Operation Hadin Kai (formerly known as Operation Lafiya Dole) is a Nigerian military counter-insurgency campaign conducted by the Nigerian Armed Forces against Boko Haram and associated armed groups in northeastern Nigeria and the Lake Chad Basin. The operation was launched in 2015 when the Nigerian Army replaced Operation Zaman Lafiya with Operation Lafiya Dole, a code name for the country’s ongoing military efforts against the insurgency. In late April 2021, the Nigerian Army announced that the campaign was redesignated as Operation Hadin Kai, with “Hadin Kai” meaning cooperation or unity in Hausa, in line with leadership’s intent to reposition and adjust the focus of the counter-insurgency effort.

== Background ==
The Boko Haram insurgency began in northeastern Nigeria in the late 2000s and escalated significantly after 2010, leading to widespread violence, mass displacement, and the loss of territorial control by the Nigerian state in parts of Borno, Yobe, and Adamawa states. By 2014, Boko Haram had seized and administered several local government areas, prompting heightened domestic and international concern over Nigeria’s security situation.
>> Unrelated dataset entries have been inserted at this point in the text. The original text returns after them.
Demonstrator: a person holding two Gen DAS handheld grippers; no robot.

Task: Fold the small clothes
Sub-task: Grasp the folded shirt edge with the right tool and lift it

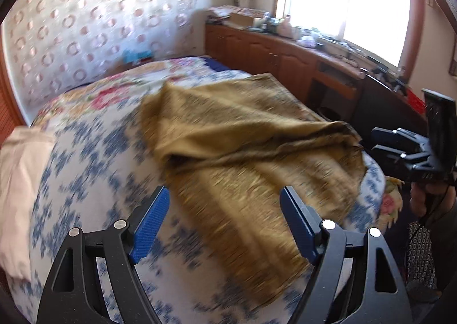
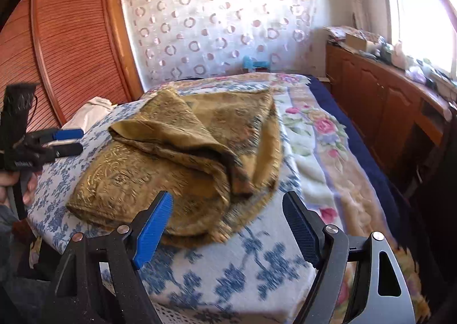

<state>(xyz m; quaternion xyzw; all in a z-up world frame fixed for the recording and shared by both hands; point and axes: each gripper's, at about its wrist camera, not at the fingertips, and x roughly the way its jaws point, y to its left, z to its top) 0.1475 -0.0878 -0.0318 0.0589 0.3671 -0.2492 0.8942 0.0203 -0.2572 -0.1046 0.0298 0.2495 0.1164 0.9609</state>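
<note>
Left gripper (image 1: 224,227) spread wide, holding nothing, poised above the near edge of the bed (image 1: 85,181); right gripper (image 2: 228,228) likewise released and empty, by the near right corner. Just beyond both, gold cloth (image 2: 171,152) lying rumpled on the bed, partly doubled over itself, long axis running from the near edge toward the far side. Nearest hem straight ahead of the left gripper, probably the closer one. Farther back, pale folded garment (image 1: 20,181) at the left edge.
</note>
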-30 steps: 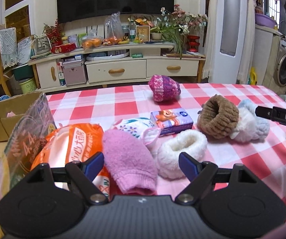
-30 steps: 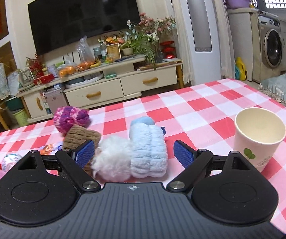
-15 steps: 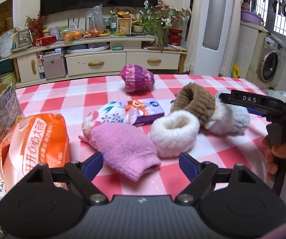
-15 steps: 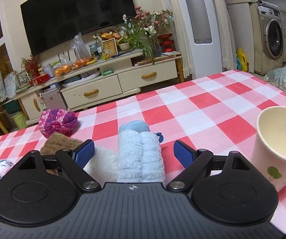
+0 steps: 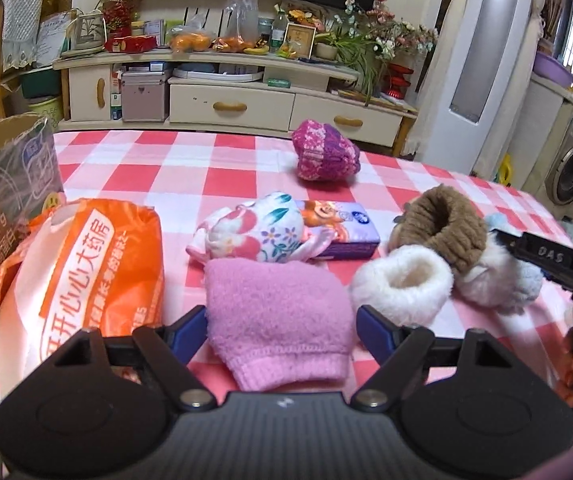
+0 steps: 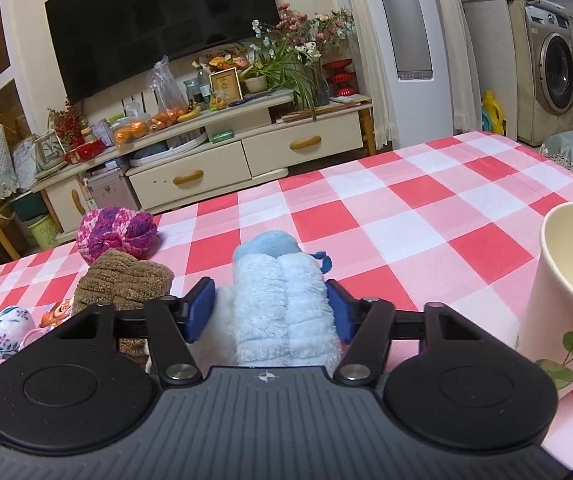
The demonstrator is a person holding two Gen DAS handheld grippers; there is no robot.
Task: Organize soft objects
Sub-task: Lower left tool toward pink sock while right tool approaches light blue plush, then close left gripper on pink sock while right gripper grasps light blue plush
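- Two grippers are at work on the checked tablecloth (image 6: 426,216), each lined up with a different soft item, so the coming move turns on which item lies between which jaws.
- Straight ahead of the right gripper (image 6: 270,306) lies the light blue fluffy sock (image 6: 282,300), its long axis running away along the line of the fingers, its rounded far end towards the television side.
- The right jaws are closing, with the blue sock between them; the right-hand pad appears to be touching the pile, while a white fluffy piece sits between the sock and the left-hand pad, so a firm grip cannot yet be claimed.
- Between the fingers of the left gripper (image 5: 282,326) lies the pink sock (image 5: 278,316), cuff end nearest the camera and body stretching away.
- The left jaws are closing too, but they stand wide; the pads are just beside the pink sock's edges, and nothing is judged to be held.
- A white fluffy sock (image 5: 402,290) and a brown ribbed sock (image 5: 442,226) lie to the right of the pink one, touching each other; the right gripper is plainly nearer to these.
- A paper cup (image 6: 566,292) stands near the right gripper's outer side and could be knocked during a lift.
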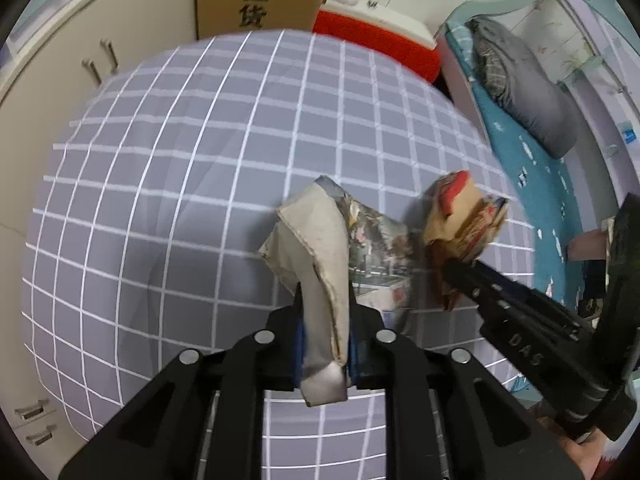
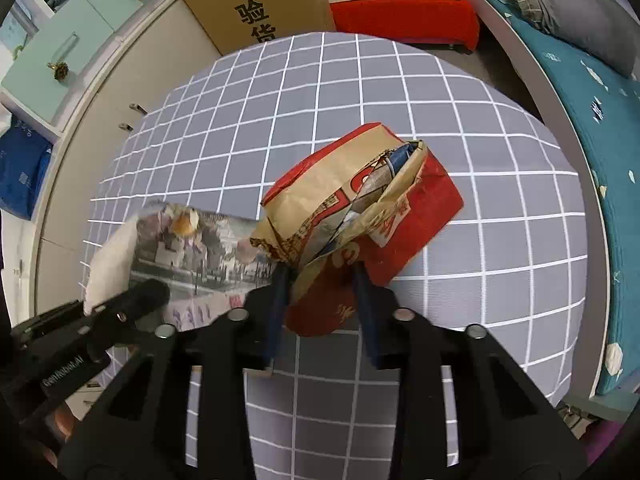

In response to the deteriorating security environment, the Nigerian military launched a series of counter-insurgency operations. One of the major early efforts was Operation Zaman Lafiya, introduced in 2013, which sought to suppress insurgent activity through increased troop deployments and coordinated military action.

In 2015, following a change in Nigeria’s political leadership and a reassessment of military strategy, Operation Zaman Lafiya was replaced by Operation Lafiya Dole. The new designation was introduced as part of a broader reorganization of the counter-insurgency campaign, with an emphasis on sustained offensive pressure against Boko Haram, improved coordination among military units, and closer cooperation with regional partners operating under the Multinational Joint Task Force.

The counter-insurgency campaign has taken place within the wider Lake Chad Basin region, where Boko Haram has operated across national borders. Separate from Nigeria’s internal military operations, regional military efforts involving Nigeria, Cameroon, Chad, and Niger were initiated in early 2015 to address cross-border insurgent activity in the area.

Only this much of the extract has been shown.